Your instructions
From the entries below, copy out every line with "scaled" in it.

Exercise inputs Block Start

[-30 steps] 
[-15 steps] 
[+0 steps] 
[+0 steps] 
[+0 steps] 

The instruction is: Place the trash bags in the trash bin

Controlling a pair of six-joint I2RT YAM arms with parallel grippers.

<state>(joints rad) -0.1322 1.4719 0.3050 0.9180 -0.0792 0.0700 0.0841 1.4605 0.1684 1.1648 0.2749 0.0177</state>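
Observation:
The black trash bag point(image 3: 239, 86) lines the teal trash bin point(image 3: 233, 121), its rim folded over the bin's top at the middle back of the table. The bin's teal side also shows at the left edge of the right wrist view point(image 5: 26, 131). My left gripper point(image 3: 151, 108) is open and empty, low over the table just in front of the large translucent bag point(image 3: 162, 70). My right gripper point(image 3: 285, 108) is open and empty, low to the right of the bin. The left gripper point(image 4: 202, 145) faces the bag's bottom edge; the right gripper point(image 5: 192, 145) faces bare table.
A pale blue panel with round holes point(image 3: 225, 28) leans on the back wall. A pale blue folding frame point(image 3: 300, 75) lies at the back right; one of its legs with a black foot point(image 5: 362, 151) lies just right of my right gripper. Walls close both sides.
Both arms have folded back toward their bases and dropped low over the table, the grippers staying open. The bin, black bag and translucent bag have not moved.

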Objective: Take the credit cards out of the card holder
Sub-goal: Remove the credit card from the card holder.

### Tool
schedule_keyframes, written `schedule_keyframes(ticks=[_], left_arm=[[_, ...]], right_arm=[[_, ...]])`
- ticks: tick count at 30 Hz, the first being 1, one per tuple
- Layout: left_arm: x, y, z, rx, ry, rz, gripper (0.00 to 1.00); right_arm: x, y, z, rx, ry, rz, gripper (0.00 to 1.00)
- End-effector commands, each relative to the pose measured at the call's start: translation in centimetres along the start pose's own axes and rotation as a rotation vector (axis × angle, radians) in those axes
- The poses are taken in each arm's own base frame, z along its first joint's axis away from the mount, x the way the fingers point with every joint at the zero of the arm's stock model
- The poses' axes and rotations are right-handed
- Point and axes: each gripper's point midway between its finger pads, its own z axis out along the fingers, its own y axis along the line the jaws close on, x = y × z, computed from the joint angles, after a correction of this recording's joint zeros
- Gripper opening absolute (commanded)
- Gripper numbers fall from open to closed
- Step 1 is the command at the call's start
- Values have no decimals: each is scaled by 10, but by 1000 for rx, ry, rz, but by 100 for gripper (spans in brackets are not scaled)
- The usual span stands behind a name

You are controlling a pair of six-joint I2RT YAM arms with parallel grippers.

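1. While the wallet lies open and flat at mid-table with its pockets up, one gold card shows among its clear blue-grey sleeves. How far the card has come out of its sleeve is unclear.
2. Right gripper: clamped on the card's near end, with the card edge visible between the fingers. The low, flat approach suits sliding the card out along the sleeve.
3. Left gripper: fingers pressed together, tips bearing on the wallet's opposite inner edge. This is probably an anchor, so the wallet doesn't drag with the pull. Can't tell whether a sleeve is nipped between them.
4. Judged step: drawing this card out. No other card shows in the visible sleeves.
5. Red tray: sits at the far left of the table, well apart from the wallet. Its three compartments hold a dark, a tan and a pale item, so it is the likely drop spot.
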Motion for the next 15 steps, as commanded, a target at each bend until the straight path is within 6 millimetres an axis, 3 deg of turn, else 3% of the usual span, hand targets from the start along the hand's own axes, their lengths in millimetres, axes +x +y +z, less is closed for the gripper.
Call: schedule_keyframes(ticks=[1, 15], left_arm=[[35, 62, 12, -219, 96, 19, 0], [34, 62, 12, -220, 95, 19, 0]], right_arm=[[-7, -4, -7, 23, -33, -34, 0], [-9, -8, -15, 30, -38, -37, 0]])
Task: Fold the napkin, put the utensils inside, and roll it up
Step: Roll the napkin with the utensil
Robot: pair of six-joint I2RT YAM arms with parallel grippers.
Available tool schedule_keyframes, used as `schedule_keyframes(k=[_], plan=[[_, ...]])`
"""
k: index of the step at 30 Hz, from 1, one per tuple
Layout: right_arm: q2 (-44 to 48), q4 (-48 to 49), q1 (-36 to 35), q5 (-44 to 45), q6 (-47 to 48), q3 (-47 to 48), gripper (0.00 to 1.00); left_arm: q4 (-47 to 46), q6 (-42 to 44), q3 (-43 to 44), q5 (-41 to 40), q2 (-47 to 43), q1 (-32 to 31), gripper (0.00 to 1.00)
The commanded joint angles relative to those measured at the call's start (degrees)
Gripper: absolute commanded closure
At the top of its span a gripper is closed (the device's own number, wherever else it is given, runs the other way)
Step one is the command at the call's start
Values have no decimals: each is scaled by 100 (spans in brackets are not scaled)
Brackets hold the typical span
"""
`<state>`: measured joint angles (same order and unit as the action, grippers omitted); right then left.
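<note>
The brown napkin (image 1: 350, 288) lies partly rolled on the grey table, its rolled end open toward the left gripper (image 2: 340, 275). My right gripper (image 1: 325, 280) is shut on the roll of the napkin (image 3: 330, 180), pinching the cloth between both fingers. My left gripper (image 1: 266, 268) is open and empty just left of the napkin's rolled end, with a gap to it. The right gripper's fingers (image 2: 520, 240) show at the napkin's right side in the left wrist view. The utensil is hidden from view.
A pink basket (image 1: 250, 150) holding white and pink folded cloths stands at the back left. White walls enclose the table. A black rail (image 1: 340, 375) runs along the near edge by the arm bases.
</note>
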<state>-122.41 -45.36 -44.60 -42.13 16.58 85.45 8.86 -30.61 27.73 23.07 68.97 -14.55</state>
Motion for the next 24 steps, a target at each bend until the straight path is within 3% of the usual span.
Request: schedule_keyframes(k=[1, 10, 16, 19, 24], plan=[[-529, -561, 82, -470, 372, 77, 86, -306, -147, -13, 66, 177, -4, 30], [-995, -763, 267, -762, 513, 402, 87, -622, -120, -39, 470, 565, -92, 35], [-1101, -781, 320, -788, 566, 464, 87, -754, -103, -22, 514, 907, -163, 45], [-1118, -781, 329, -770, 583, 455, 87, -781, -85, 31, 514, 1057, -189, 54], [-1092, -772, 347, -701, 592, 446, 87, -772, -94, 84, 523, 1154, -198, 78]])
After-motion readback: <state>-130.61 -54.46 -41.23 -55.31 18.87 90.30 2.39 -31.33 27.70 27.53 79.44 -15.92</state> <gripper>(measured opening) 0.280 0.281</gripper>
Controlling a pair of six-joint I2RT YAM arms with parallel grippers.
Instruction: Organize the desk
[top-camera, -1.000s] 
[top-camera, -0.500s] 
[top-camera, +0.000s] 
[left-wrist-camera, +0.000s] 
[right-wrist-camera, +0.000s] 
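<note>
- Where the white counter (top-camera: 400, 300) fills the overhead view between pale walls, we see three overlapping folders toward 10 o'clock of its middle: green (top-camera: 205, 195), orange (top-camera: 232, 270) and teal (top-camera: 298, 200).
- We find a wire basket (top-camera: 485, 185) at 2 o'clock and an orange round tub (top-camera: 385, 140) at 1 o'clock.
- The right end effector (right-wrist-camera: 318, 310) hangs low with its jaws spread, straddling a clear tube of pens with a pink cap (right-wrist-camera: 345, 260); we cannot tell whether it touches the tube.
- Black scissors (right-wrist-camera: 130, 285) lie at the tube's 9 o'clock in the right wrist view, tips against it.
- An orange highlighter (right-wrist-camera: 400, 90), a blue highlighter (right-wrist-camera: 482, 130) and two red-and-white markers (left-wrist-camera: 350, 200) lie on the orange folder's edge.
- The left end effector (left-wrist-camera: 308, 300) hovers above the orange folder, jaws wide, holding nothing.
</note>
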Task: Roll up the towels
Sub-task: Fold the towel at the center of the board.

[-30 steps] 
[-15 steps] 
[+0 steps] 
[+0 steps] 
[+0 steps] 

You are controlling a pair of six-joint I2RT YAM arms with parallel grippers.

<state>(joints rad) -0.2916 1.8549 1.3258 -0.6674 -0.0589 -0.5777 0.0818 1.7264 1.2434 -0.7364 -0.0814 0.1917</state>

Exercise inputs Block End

Task answer
- Values have no decimals: each is scaled by 10, but by 1000 for rx, ry, rz, but by 100 for gripper (spans in brackets are not scaled)
Values have no decimals: each is scaled by 100 (spans in brackets are not scaled)

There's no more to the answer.